*DESCRIPTION OF THE TASK*.
Please give back, word for word, only the lines starting at the one containing "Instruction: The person" and ending at the one containing "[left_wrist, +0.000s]" within the material below.
····················
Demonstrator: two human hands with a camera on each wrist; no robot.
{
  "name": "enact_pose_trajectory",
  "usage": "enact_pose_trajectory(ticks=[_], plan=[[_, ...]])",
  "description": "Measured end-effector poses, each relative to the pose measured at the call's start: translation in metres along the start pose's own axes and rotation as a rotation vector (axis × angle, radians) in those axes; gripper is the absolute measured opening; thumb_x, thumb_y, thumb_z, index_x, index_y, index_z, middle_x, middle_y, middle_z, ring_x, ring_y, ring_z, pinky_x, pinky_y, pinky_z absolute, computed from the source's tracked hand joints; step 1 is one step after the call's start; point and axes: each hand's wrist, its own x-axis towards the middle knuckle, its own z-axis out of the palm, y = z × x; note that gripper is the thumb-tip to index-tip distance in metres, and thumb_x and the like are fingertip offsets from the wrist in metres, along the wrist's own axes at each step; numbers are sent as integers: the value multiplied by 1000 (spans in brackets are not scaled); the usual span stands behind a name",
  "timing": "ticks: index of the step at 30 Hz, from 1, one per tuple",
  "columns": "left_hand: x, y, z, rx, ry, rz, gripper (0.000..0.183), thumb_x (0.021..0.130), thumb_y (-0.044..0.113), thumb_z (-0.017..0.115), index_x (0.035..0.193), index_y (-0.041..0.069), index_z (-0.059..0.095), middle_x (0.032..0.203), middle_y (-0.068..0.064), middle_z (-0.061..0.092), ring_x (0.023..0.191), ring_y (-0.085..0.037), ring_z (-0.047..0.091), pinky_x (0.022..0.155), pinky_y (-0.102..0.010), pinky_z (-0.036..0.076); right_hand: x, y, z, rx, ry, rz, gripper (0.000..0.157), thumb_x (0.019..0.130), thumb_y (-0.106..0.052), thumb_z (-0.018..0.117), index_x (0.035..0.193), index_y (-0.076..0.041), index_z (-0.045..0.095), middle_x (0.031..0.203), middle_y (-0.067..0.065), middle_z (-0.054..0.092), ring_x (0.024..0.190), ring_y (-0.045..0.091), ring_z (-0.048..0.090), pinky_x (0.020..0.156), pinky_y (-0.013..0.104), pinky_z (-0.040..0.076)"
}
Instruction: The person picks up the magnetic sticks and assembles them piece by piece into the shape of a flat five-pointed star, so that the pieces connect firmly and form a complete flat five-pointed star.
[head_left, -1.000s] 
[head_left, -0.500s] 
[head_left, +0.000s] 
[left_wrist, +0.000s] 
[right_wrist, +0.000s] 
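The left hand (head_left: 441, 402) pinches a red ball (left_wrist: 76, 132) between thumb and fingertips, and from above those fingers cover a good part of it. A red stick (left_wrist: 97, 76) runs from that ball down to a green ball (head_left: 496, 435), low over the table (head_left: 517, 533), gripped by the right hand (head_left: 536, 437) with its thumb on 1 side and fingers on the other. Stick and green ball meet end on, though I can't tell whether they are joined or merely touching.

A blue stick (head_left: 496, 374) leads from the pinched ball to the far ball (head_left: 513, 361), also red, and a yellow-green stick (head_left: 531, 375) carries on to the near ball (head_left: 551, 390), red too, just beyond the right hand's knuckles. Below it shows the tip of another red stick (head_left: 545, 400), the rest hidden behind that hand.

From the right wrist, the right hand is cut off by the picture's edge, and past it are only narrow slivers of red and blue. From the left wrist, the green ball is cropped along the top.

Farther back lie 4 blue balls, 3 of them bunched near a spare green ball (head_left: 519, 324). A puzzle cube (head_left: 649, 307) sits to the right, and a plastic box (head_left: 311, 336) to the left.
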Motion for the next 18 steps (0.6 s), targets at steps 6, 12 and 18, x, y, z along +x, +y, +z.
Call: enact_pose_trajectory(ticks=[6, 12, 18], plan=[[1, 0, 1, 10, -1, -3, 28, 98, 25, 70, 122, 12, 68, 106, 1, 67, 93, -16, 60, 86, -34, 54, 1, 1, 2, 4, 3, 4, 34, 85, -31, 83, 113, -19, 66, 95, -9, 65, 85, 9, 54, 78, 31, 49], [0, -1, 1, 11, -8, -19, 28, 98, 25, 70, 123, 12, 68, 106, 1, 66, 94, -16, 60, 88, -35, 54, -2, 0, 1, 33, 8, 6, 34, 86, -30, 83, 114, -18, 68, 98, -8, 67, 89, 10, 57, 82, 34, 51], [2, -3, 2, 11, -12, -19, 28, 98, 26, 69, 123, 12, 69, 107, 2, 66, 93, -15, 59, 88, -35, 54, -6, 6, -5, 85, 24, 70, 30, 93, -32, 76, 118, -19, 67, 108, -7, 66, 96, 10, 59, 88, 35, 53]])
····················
*EXPECTED ANSWER*.
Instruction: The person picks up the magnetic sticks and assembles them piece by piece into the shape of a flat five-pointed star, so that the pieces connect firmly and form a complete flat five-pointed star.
[head_left, -1.000s] 
[head_left, -0.500s] 
[head_left, +0.000s] 
[left_wrist, +0.000s] 

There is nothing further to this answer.